The actual definition of water stress used is:

> _Baseline water stress measures the ratio of total water withdrawals to
> available renewable water supplies... Available renewable water supplies
> include surface and groundwater supplies and considers the impact of
> upstream consumptive water users and large dams on downstream water
> availability. Higher values indicate more competition among users._

So the first note is that this is measuring sustainability, not risk of water
shortage; it doesn't factor in that Lake Superior has ~800x the current volume
of Lake Powell. And it's meant to study competition for water rather than
actual deficit, so 'high' stress is 40%-80% usage, and 'very high' stress is
>80% usage. (In fairness, >80% is _likely_ unsustainable because we don't
capture water as it arrives. Drawing 100% doesn't mean a state-wide
rainbarrel, so water will still reach surface plants as wells run dry.)

Second is that it's not clear how rainfall onto the lakes is being assigned.
Michigan is "high" in the middle and "low" around the edges, so maybe it's
being assigned to the nearest land area without accounting for piping and the
usage compacts that govern where it goes? That wouldn't matter in most places,
but Lake Superior in particular would distort things hugely.

Third, these are watershed-level colorations. If you zoom in on the dark red
along the Mississippi, it turns out to be Jonesboro, Arkansas. That's a
hilly/mountain region with flatter land on either side, and a bunch of
manufacturing. As soon as it's streams hit the White River watershed, it drops
back down to yellow. If they're drawing hard without pumping water uphill they
might get into trouble, but things would still be ok downstream because no one
on the Mississippi is relying on that area for water.

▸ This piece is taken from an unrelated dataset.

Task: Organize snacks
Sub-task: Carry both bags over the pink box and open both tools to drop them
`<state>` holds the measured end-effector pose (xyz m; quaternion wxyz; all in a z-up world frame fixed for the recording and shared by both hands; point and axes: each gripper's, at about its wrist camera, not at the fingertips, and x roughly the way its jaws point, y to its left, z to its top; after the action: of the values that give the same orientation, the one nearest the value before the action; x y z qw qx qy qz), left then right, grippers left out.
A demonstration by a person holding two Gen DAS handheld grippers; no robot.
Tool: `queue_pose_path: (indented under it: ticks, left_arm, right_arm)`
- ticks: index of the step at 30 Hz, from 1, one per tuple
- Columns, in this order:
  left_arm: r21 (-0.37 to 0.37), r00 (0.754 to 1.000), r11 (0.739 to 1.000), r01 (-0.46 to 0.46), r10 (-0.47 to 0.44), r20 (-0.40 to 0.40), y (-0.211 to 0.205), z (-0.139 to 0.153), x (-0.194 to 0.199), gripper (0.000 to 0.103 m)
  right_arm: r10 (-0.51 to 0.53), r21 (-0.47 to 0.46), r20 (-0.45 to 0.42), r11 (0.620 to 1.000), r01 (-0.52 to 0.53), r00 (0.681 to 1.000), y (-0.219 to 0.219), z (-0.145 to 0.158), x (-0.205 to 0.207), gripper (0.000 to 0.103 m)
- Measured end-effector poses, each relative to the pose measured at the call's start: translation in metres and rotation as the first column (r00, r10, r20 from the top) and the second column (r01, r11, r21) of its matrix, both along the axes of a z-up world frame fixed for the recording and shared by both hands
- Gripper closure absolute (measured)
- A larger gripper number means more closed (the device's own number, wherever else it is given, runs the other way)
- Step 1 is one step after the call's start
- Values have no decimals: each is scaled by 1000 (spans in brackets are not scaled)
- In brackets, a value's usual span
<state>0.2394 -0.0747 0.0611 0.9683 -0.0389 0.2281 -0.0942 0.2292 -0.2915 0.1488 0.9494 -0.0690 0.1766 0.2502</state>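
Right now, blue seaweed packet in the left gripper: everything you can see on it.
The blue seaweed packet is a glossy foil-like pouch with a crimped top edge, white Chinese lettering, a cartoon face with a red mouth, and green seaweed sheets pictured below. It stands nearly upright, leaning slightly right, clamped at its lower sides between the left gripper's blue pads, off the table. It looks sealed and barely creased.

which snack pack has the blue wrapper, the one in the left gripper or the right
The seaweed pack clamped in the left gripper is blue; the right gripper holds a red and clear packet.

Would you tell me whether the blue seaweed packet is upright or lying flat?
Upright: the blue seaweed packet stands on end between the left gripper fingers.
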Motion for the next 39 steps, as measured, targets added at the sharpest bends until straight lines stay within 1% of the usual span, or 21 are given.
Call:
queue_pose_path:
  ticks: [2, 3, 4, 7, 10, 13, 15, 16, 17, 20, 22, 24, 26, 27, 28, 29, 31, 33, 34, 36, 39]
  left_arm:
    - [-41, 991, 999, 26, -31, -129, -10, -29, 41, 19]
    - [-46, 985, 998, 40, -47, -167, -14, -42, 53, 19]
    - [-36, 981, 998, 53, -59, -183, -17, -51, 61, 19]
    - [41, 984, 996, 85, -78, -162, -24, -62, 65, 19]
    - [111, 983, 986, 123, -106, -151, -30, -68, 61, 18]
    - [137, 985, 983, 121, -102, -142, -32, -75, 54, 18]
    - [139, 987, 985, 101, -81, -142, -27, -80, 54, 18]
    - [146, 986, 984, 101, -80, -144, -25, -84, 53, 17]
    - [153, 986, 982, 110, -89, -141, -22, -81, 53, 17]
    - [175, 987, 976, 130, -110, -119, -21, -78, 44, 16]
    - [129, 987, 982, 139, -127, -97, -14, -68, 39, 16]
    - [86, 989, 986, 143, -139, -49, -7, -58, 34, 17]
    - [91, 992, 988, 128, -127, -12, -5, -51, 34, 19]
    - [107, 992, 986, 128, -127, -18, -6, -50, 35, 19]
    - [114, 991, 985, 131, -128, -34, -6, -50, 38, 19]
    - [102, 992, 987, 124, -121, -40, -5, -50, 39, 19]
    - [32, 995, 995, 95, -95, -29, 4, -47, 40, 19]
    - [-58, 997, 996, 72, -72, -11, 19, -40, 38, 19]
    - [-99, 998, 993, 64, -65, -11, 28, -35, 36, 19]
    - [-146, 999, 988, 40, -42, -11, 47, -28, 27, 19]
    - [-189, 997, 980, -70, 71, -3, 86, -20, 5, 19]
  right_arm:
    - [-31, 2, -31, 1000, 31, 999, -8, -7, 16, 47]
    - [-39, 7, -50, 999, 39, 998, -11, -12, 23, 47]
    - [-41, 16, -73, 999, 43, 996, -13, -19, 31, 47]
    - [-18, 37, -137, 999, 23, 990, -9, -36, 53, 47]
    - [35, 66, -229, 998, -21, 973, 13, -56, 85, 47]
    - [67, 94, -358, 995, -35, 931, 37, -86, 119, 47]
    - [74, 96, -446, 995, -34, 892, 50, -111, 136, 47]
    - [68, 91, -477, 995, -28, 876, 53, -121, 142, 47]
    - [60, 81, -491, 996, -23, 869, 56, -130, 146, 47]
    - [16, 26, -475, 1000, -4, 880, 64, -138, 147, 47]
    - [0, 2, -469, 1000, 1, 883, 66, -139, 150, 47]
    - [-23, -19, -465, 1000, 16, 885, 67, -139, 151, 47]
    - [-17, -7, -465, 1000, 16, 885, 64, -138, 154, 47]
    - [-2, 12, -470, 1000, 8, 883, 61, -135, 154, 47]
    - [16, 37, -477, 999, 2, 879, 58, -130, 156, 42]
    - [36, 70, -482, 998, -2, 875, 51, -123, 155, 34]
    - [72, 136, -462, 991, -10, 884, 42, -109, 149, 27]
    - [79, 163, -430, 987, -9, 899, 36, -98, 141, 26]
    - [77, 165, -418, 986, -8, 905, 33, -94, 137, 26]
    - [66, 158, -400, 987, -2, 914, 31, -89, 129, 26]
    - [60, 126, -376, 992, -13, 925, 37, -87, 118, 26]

[https://www.wri.org/aqueduct/](https://www.wri.org/aqueduct/)

------
munificent
This is likely an unpopular opinion and one with many downsides we need to be
very alarmed about but I think we are going to find that if there is _any_
solution to this, the solution is going to involve a global government.

Climate change and water are Earth-scale problems. If we don't have an Earth-
scale organization that has real power working to solve those problems, we're
going to end up with a bunch of nations feverishly wasting even more of our
dwindling resources to try to push the suffering onto each other.

Do you want countries building desalinization plants and planting forests, or
do you want them accumulating missiles and building walls? Unless there is
some organization with enough power to prevent countries from fighting each
other, you're going to get the latter.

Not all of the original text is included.